=== Action item ===
The whole listing below needs to be duplicated exactly, pictures aside.

----

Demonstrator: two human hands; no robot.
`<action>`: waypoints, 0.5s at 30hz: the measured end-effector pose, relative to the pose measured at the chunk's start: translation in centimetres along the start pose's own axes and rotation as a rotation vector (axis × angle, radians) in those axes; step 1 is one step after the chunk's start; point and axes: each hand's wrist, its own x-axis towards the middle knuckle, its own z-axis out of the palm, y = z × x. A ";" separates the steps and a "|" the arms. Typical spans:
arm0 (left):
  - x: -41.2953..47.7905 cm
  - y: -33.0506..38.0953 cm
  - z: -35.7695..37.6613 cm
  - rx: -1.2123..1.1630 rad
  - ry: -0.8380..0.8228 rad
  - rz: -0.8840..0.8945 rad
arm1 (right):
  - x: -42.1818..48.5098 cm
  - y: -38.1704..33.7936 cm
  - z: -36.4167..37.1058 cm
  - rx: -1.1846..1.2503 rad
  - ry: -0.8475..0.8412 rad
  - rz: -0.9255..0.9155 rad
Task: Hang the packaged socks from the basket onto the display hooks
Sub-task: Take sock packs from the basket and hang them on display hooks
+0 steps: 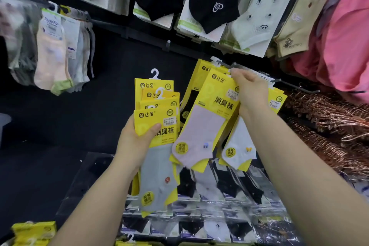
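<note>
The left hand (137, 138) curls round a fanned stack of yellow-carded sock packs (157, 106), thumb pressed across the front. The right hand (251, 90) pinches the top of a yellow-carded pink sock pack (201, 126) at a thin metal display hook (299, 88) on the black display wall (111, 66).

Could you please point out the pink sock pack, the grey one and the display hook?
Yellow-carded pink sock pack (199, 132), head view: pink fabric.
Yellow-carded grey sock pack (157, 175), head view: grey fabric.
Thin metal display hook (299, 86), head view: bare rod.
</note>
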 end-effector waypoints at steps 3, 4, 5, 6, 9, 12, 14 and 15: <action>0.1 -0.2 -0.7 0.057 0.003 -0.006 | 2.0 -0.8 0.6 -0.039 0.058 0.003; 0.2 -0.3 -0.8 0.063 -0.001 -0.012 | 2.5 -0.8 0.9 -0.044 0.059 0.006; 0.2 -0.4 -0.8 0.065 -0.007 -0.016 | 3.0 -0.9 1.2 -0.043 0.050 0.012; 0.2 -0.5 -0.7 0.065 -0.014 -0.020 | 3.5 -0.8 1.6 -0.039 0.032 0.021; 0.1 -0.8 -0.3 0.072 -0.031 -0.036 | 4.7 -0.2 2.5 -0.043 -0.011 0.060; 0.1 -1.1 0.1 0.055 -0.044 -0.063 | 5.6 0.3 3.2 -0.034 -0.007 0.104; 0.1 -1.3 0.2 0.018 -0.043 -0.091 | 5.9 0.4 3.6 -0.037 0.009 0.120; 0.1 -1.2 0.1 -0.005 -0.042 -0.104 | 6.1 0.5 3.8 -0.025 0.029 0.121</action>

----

=== Exercise result ===
Demonstrator: two human hands; no robot.
`<action>`: waypoints, 0.5s at 30hz: the measured end-effector pose, relative to the pose measured at the chunk's start: translation in centimetres along the start pose's own axes and rotation as a rotation vector (axis × angle, radians) in those axes; step 1 is one step after the chunk's start; point and axes: each hand's wrist, its own x-axis towards the middle knuckle, its own z-axis out of the palm, y = z × x. A ";" separates the steps and a "|" the arms. Typical spans:
arm0 (left):
  - x: -41.2953..47.7905 cm
  - y: -33.0506..38.0953 cm
  - z: -35.7695..37.6613 cm
  - rx: -1.2123..1.1630 rad
  - ry: -0.8380..0.8228 rad
  - rz: -0.8840..0.8945 rad
arm1 (right):
  - x: -42.1818..48.5098 cm
  - y: -38.1704..33.7936 cm
  - z: -36.4167..37.1058 cm
  - rx: -1.1846..1.2503 rad
  - ry: -0.8475..0.8412 rad
  - rz: -0.9255..0.9155 rad
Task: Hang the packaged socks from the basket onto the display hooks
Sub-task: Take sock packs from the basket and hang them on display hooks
+0 steps: 
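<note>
The left hand (137, 138) curls round a fanned stack of yellow-carded sock packs (157, 106), thumb pressed across the front. The right hand (251, 90) pinches the top of a yellow-carded pink sock pack (201, 126) at a thin metal display hook (299, 88) on the black display wall (111, 66).

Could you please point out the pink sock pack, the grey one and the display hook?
Yellow-carded pink sock pack (199, 132), head view: pink fabric.
Yellow-carded grey sock pack (157, 175), head view: grey fabric.
Thin metal display hook (299, 86), head view: bare rod.
</note>
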 end-effector waypoints at steps 3, 4, 5, 6, 9, 12, 14 and 15: <action>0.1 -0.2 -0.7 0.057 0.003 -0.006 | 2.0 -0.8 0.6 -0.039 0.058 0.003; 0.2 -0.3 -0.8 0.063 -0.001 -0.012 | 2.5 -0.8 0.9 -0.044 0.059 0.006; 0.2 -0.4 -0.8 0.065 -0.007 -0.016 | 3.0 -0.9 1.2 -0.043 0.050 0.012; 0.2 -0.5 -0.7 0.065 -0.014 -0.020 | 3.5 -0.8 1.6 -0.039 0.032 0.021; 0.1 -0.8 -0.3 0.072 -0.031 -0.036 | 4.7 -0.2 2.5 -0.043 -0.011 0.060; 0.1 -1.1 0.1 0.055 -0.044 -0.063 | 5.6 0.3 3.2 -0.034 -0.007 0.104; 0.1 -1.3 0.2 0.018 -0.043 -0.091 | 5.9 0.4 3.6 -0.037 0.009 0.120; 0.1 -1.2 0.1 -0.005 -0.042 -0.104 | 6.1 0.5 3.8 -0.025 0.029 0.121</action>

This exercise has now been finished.